Vivimos en la palabra ‘Mundo’

    Una de las sorpresas más desconcertantes de mi vida fue comprender que habitaba en un mundo de generalidades, pues crecí creyendo que siempre había estado rodeado de objetos concretos: mi silla, mi mesa y de otras cosas por el estilo o, incluso, más nobles como mi hermana o mis amigos; pero en todos los casos rodeado de seres singulares y únicos. Un día, sin embargo, me percaté de que al referirme a esos objetos o personas que poblaban mi mundo lo hacía empleando palabras, precisamente la palabra “silla”, la palabra “hermana” o la palabra “amigos”, y que esos términos no eran el nombre propio de cada uno de esos seres que me rodeaban, sino que “silla” o “hermana” se aplicaban a infinidad de cosas que cumplían con el requisito de tener respaldo y servir para sentarse, y que “hermana” era también un término genérico para referirse a todas las que son hermanas en el mundo.

    El lenguaje me había escamoteado, por así decirlo, la sustancia particular de aquellos seres únicos con los que me relacionaba, pues, al nombrarlos, mi silla era todas las sillas y mi hermana todas las hermanas. Y traté de entender la causa de que, de hecho, en la práctica, no confundiera a mi hermana y a mi silla, con las hermanas de otros o con las otras sillas y, nuevamente, sin poder escapar del lenguaje caí en la cuenta de que era otra palabra la que singularizaba lo mío, la palabra “mi” que anteponía a “hermana” o a “silla”: hermana, ciertamente, era cualquier hermana; pero “mi hermana” era solo la mía.

    Sin embargo (qué fatigoso es el adversativo “sin embargo”: siempre lleva por caminos interminables), tenía amigos que a su vez tenían hermanas y se referían a ellas con la misma fórmula que yo: “mi hermana”. ¿Cómo era posible que a mis amigos les sirviera no la palabra “hermana”, sino la fórmula “mi hermana” para referirse también a sus hermanas: cada uno a la suya, y nuevamente comprendí que al llamar a mi hermana “mi hermana” estaba empleando una fórmula genérica y entonces el lenguaje se levantó ante mí como una pared que me impedía poder hablar única y exclusivamente de mi hermana, pues al hablar de ella era como si uno cualquiera hablara de cualquier hermana, pues incluso “yo” era el pronombre general con el que cualquiera habla desde sí mismo.

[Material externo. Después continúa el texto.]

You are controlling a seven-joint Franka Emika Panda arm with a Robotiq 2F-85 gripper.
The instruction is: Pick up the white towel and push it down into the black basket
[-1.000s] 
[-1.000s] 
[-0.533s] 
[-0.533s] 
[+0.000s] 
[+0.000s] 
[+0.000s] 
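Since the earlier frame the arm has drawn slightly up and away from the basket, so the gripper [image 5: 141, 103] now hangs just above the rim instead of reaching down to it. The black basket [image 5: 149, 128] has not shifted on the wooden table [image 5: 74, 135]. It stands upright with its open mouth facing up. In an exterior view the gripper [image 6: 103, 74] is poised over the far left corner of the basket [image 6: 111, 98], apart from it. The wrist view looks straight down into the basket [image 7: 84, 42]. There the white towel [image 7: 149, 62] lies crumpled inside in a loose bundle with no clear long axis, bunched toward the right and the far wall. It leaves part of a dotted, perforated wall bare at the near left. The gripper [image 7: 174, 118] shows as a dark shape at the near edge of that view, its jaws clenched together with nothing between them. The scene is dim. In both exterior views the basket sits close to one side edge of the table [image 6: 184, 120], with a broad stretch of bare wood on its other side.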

    Vivía, pues, rodeado de cosas singulares, pero al hablar de ellas, o incluso al pensar en ellas, el lenguaje hacía que su singularidad se perdiera y que me relacionara con generalidades, pues mi experiencia, que yo había creído directa, nunca es ajena a las palabras: veo y nombro en el mismo instante, y cuando no conozco la palabra genérica atinada para distinguir a un objeto uso la palabra “cosa” que es la más universal de todas las palabras, pues, precisamente, sirve para referirse a todo.

    Fue una sorpresa desconcertante descubrir que vivía en un mundo que estaba compuesto no por cosas concretas, singulares o particulares, sino en medio de términos universales, abstractos y genéricos con los que se me había extraviado la especificidad de cada objeto y, en su lugar, había emergido un mundo verbalizado, donde hasta “mundo” era otra palabra, otro concepto genérico. Desde que me ocurrió este descubrimiento, vivo en las palabras y, de hecho, ahora tomo las palabras como si fueran el verdadero mundo.